Anyway, after Pat laid out all the things CBN does with its viewers' money, co-host Wendy Griffith added, "There's always going to be people who just don't believe." And she meant, who just don't believe it's not a scam. But Pat heard "believe" and he was off to the races about faith in God:
“Well, of course. They don't want to believe. I mean, the truth is, people don't want to believe in God. And so they'll find any reason—that's the whole concept of evolution, the whole concept of the scientific method, the whole concept of anything that they can do to prove that there's no God. Including whole programs that claim that the wisdom we have came from aliens!”

Aliens! Evil villains! Chocolate! Movies! Self-contradiction! Free-association! Can someone make Pat a cup of calming tea?



*They don't air The 700 Club live, but from what I gather, they don't edit the show before it's first broadcast. I think they tape at 8 AM, and the initial broadcasts on local stations are at 9 AM—which would be just as soon as taping ends if my surmise is correct.

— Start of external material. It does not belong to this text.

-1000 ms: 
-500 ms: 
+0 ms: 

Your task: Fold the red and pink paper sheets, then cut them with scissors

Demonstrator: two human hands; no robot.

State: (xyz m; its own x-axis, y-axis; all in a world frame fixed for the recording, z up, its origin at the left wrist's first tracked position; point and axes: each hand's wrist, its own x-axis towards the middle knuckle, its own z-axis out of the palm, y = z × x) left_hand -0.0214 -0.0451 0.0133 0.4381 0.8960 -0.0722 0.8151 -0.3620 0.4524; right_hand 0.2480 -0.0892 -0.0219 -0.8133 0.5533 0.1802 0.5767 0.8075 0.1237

**I've seen Mission Congo, and even if some aspects of the central charge against Robertson are wrong or at least overblown, many more aspects of the documentary's accusation thesis still stand up regardless. I've been waiting for the movie's commercial release to write something about all this, but it's still on the festival circuit. It's exhibiting next month at the Florida Film Festival Orlando, and if that screening reignites the controversy, perhaps I'll visit the issue then.